A land without ruins is a land without memories -a land without memories is a land without history.

-Abram Joseph Ryan (1838-1886)[2]

Architecture is the only art form that society condones destroying.

-Jeff Byles, Rubble: Unearthing the History of Decay, 2005[3]

1. Enter, the Ruin and Her Suitors

In the opening act, there are no surprises.

Location: A street in a present-day city. As the sun rises, bustling crowds and traffic fill the scene. Dusk settles and the stage slowly vacates.

And then, for whatever reason, a building falls out of use. The door is padlocked, soon breached; windows are broken, boarded, covered in plastic; the plastic comes loose and flaps in the weather. As floors cave in and the roof fails, light shines through the windows from inside out -they are bright spots in an otherwise dark face of brick and splintering wood. All seems lost. Yet, before long, a ribbon of chain-link fence skirts the façade, and a long-necked and noisy suitor begins to court the building. As he sidles up to her, walls come tumbling down around them both. Just as quickly, the actors leave the scene. The stage is empty, save for the encircling fence -a reminder that the plot[4] has undergone a seismic shift.

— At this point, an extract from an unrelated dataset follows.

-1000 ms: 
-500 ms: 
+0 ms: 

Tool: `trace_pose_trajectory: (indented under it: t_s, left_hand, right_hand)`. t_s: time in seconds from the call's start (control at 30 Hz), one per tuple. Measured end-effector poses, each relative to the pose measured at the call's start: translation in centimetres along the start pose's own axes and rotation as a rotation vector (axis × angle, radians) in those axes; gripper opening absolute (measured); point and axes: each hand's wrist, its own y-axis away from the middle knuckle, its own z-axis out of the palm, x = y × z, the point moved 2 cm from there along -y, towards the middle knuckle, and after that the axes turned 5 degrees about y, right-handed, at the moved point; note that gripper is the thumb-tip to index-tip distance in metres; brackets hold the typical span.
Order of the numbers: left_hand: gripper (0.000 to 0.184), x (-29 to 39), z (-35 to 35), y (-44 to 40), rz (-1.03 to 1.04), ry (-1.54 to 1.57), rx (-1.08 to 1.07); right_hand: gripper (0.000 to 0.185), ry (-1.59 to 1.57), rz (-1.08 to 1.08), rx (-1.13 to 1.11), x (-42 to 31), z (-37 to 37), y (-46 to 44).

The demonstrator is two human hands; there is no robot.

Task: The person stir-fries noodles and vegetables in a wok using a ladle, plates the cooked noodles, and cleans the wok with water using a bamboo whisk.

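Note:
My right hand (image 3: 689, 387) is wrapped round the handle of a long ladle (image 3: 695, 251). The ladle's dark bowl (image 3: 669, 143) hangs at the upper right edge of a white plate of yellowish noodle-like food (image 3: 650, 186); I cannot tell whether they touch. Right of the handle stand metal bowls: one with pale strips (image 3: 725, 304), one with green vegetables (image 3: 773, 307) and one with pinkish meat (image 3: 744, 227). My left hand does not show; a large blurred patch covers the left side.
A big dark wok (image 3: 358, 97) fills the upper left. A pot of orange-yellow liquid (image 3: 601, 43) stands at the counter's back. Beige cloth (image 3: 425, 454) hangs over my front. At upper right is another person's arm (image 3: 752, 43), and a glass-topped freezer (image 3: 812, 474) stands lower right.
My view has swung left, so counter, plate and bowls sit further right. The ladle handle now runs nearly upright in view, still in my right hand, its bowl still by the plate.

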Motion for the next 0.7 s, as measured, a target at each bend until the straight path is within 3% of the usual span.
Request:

Ruins can evoke extraordinary narratives. From the early Renaissance to today, they have been depicted and used in art for this purpose.[5] In contemporary art, artists are exploring present-day ruins as sites for their work -from the run-down neighborhoods of London and New York City to the devastation of Hurricane Katrina in New Orleans -drawing on traditional meanings of the ruin to inform current discourse. It follows that we should ask ourselves why and how are ruins still so emotionally powerful in our modern imaginations? What transforms a simple dilapidated building into a ruin, with all the concomitant meanings and associations? And how has the translation of ‘ruin’ into the contemporary urban landscape transformed its use in art?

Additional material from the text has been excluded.